Work request
Take the entries below and print, exactly, the stretch from the line containing "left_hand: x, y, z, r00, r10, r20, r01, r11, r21" through the line containing "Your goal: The", both included.

*** Opening of Exercise data ***

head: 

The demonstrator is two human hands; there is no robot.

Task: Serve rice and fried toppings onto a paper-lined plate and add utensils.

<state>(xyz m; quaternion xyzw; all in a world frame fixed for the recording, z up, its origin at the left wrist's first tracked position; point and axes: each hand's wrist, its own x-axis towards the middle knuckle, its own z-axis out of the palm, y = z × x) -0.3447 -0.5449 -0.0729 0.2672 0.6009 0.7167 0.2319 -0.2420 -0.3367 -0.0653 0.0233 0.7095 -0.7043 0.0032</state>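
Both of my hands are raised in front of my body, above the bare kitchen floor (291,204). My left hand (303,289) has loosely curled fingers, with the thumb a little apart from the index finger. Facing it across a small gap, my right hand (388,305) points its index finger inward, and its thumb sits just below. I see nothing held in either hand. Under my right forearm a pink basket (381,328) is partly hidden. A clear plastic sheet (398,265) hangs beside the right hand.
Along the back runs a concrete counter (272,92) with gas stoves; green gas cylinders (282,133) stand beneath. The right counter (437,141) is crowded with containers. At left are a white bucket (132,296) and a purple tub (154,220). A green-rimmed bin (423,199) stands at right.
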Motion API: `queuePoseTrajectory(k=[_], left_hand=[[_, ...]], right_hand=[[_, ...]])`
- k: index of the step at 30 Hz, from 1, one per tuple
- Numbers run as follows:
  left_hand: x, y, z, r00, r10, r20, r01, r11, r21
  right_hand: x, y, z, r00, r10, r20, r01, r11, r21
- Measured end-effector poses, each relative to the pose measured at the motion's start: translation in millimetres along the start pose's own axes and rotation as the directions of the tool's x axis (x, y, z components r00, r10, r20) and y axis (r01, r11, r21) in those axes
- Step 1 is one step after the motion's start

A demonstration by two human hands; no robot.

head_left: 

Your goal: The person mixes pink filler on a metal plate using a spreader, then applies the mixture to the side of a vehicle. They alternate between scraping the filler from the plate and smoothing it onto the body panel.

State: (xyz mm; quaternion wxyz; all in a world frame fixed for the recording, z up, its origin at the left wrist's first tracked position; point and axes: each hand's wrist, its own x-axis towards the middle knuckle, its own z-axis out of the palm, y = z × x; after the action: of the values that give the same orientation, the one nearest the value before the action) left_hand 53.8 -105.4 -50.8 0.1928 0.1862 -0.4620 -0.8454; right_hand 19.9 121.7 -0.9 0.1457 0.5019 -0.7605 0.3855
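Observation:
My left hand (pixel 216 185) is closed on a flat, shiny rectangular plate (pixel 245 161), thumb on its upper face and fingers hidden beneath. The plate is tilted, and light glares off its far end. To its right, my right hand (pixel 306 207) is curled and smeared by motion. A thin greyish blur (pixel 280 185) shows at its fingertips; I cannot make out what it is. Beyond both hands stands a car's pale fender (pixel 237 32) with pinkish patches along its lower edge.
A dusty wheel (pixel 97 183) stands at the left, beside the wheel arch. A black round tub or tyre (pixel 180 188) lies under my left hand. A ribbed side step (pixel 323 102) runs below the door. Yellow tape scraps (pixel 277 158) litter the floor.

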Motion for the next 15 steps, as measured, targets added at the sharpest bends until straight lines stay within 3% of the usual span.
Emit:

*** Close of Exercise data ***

Solution
  left_hand: x, y, z, r00, r10, r20, r01, r11, r21
  right_hand: x, y, z, r00, r10, r20, r01, r11, r21
- Measured end-effector poses, each relative to the pose measured at the motion's start: translation in millimetres along the start pose's own axes and rotation as the directions of the tool's x axis (x, y, z components r00, r10, r20) and y axis (r01, r11, r21) in those axes
- Step 1 is one step after the motion's start

A demonstration by two human hands; no robot.

head_left: 

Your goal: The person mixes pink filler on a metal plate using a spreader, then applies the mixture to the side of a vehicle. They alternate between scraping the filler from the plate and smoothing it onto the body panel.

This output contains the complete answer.